WHAT THE EXERCISE ASKS: Each line below from the one containing "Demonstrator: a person" through the one containing "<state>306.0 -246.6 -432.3" is to be given again exactly, and no line outside that span.

GIVEN DATA:

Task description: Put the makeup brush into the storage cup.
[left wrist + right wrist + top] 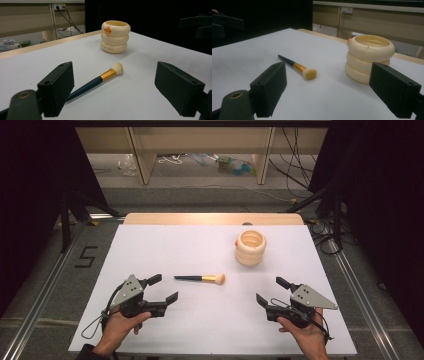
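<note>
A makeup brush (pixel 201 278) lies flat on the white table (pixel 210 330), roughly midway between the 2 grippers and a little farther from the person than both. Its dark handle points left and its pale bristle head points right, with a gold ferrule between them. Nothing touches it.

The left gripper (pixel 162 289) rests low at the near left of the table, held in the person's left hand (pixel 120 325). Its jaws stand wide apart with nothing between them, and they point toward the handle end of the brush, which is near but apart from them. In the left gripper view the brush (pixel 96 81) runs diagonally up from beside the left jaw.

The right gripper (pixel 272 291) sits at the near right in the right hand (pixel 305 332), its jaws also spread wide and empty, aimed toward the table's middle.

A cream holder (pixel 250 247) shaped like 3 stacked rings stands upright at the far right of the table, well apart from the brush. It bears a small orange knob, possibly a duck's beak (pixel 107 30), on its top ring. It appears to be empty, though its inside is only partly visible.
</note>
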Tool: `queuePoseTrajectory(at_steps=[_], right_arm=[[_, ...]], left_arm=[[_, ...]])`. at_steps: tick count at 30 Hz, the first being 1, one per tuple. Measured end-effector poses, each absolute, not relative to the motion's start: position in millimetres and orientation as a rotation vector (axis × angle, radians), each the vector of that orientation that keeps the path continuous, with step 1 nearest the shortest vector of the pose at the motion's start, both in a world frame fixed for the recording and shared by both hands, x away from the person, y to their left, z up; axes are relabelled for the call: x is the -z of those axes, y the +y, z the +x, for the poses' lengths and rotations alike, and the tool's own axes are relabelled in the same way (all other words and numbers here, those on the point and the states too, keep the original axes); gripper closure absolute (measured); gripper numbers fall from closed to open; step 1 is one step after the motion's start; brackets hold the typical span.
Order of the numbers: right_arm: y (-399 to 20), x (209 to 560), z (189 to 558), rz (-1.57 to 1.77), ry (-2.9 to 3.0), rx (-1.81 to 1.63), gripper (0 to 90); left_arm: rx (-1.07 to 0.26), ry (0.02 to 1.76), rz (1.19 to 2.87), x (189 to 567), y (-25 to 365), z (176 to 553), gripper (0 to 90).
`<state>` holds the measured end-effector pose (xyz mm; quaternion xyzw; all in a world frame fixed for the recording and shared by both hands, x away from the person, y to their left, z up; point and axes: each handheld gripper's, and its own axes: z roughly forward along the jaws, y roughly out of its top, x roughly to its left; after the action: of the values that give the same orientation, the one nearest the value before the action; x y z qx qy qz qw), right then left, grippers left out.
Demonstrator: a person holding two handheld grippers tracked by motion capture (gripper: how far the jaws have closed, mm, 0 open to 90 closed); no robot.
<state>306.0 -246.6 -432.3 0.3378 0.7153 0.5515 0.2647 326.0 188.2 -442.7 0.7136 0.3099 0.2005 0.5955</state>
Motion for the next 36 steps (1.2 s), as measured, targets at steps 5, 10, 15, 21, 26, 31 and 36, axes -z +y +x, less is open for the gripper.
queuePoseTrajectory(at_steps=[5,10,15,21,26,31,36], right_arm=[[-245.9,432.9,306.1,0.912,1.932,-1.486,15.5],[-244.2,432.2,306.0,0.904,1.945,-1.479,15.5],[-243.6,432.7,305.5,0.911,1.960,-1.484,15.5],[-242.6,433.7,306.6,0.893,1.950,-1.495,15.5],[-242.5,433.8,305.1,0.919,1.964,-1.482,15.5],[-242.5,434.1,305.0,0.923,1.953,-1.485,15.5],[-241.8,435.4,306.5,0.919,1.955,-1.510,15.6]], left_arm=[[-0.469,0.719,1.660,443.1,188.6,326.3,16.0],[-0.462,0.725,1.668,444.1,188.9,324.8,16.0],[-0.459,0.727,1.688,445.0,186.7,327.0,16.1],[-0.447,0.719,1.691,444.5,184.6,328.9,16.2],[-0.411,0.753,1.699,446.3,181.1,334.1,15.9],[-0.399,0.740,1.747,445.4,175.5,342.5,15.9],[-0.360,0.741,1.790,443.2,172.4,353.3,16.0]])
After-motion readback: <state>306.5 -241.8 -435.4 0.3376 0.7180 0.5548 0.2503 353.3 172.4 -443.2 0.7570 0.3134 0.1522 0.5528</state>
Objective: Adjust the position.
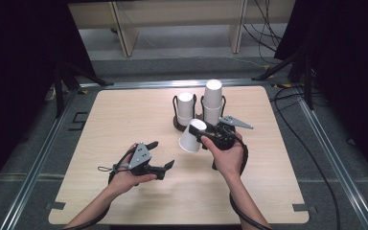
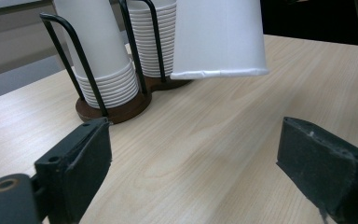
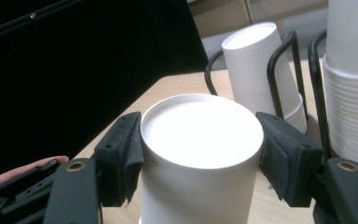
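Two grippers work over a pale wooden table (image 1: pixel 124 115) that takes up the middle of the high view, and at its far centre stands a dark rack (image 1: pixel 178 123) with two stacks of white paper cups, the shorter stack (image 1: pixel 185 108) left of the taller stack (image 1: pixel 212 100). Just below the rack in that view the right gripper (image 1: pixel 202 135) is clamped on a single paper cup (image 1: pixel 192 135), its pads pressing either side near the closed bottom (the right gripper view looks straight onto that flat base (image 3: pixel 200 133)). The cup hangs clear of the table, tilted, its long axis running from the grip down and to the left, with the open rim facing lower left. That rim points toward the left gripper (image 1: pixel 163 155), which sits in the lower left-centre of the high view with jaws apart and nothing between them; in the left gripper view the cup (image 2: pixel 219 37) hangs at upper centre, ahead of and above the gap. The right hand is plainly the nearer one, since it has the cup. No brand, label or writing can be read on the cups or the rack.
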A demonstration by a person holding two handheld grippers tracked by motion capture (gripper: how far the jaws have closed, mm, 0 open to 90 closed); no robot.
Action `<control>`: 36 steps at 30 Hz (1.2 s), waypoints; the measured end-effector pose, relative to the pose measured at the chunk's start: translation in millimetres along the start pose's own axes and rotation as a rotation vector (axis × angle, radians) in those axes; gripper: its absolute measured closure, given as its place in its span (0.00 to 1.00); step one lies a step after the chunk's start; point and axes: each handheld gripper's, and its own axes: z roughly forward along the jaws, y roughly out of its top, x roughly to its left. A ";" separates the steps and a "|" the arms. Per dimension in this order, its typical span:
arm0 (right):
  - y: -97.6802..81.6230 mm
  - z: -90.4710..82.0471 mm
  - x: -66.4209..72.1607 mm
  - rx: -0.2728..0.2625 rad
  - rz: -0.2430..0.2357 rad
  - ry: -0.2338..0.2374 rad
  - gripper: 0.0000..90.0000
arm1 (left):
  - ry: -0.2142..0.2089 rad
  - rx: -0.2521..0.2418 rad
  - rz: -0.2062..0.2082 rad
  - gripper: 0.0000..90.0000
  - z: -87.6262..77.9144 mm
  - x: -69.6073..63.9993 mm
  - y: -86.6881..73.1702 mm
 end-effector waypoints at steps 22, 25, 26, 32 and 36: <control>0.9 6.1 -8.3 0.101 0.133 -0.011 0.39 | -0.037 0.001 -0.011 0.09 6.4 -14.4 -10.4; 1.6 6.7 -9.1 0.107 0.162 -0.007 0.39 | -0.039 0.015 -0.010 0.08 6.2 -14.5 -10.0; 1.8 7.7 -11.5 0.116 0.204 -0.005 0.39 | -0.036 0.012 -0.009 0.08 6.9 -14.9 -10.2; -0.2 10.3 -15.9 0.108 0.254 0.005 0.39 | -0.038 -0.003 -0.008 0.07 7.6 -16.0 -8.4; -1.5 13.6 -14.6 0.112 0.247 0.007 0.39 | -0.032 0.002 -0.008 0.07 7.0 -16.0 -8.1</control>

RESULT FOR THIS EXERCISE:
Demonstrator: a person holding two handheld grippers tracked by motion capture (gripper: how far the jaws have closed, mm, 0 open to 90 closed); no robot.
<state>306.0 -246.6 -432.3 0.3378 0.7153 0.5515 0.2647 326.0 188.2 -442.7 0.7136 0.3099 0.2005 0.5955</state>

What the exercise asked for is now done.